THE PROBLEM —
Could you copy every line from the material below in which "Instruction" appears?

-------

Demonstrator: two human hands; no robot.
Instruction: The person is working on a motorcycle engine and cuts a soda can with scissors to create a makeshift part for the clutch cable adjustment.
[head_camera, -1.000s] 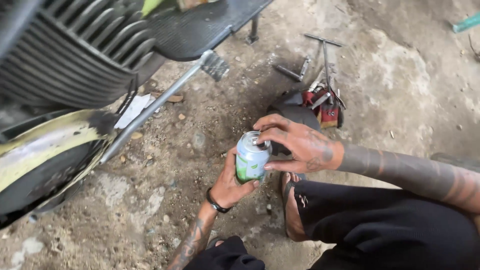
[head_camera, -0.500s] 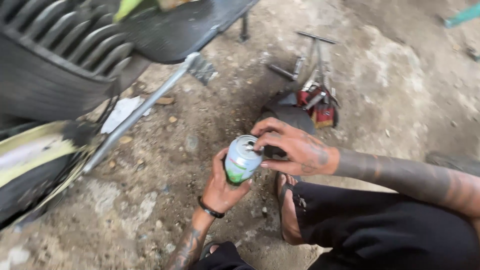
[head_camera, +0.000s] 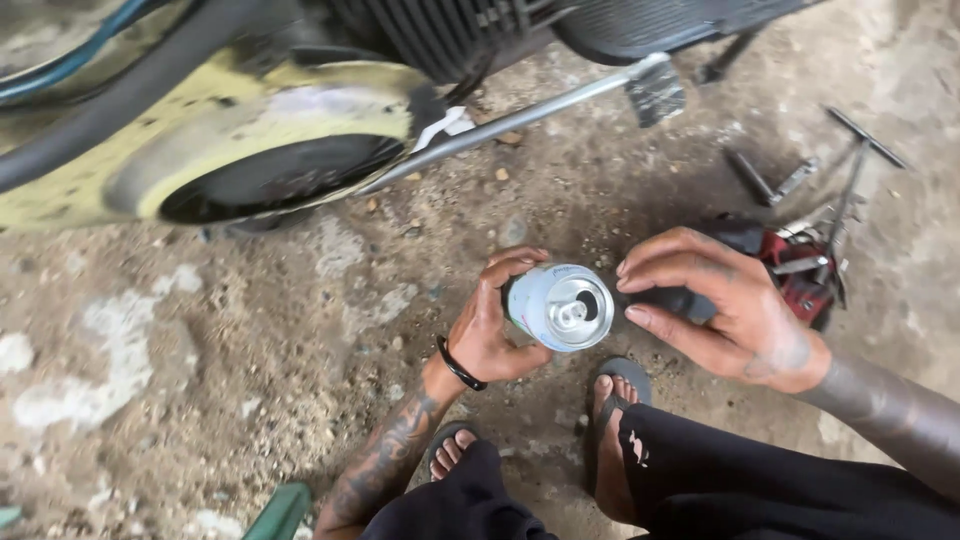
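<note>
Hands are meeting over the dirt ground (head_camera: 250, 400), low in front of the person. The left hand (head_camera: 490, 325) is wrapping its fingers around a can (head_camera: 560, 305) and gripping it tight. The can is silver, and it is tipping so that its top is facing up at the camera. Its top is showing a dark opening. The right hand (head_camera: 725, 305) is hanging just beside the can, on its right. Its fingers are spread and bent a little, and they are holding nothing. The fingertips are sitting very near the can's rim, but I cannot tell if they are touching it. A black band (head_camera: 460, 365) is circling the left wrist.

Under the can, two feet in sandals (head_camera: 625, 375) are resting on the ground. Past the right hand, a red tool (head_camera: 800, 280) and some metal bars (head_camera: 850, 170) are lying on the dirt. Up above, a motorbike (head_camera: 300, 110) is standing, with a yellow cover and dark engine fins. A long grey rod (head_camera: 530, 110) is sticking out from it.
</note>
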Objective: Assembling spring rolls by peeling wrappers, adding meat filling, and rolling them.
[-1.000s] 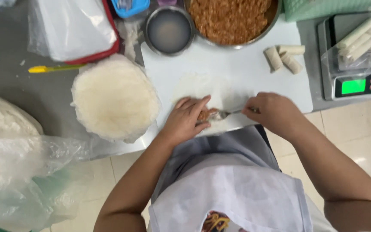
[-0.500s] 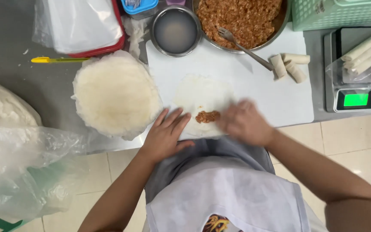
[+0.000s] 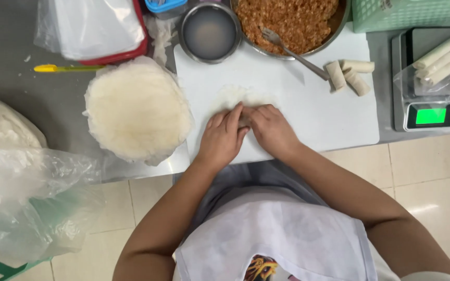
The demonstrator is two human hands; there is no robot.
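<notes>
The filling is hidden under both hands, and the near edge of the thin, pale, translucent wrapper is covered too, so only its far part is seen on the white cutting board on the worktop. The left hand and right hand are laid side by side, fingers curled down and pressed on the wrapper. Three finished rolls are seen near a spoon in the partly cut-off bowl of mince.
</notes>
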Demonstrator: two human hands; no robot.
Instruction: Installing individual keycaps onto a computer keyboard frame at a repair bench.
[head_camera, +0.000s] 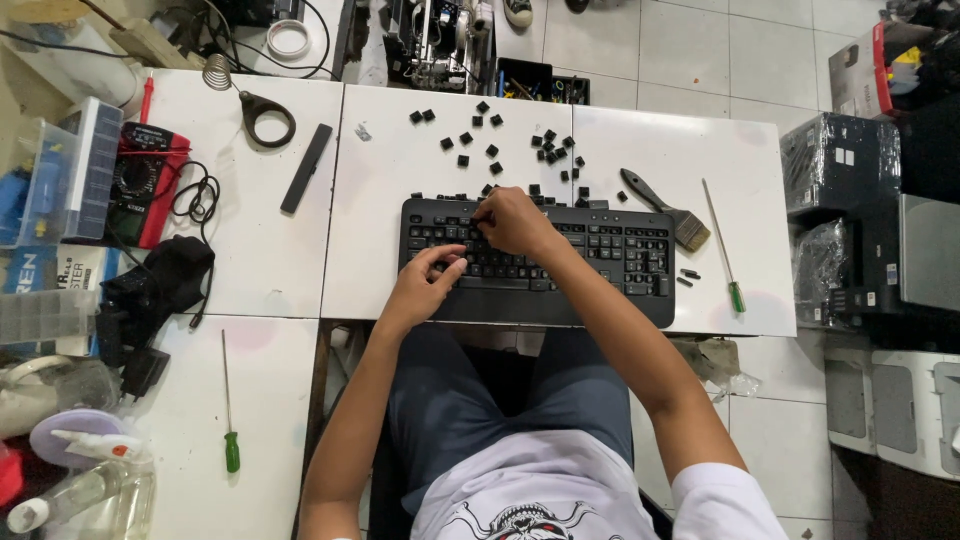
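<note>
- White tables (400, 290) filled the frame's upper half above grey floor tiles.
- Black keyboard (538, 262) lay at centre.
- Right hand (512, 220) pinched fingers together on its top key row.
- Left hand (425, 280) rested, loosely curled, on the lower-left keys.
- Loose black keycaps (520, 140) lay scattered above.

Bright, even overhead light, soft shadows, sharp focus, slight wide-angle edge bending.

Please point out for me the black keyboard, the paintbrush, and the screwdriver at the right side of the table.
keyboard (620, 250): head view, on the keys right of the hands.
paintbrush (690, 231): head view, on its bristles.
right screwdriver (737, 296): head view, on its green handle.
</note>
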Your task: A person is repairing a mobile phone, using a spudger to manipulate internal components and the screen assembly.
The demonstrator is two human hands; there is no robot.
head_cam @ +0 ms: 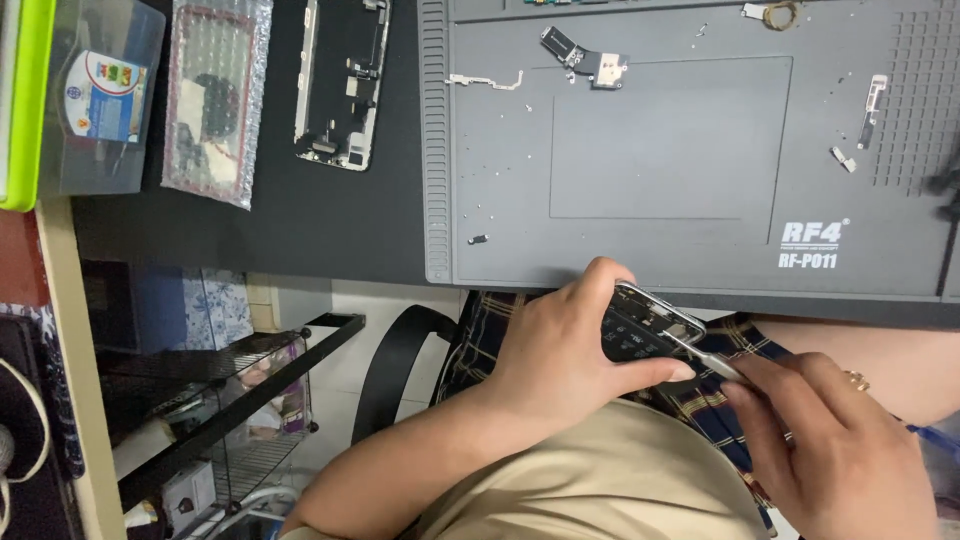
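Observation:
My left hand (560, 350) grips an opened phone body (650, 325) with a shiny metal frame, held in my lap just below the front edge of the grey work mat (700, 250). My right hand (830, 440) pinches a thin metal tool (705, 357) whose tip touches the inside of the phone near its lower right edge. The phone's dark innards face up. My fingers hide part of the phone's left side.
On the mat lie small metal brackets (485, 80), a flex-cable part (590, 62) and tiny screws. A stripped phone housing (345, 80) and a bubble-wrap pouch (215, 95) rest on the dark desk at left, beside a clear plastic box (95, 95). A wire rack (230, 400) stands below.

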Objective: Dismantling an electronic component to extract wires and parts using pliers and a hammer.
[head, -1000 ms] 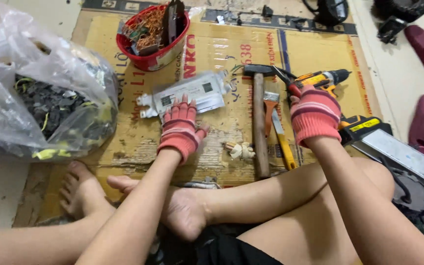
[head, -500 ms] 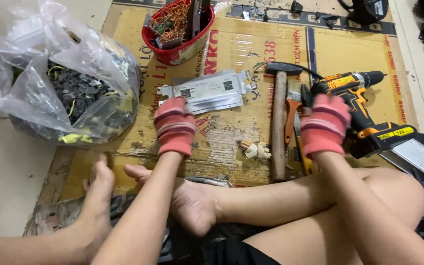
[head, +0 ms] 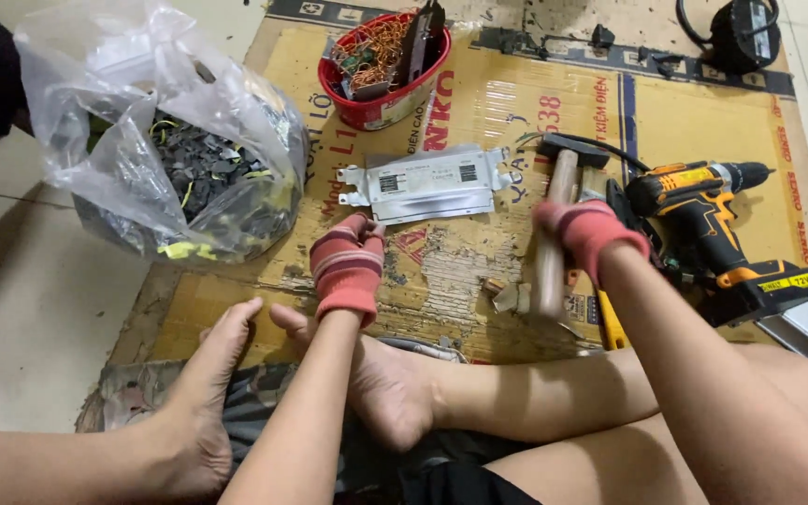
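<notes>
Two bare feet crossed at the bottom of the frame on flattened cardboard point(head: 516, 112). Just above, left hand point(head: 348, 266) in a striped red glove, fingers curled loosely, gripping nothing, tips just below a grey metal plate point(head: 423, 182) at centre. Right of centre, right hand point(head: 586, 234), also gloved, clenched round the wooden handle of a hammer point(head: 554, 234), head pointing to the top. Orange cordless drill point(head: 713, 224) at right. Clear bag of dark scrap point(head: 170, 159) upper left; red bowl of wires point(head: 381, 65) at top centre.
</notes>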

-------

COMPLETED TASK —
Instruction: The person is working on a motorcycle engine and cuts a soda can with scissors to create a makeshift part for the clutch cable adjustment.
Instruction: Installing individual keycaps onto a computer keyboard frame at a repair bench.

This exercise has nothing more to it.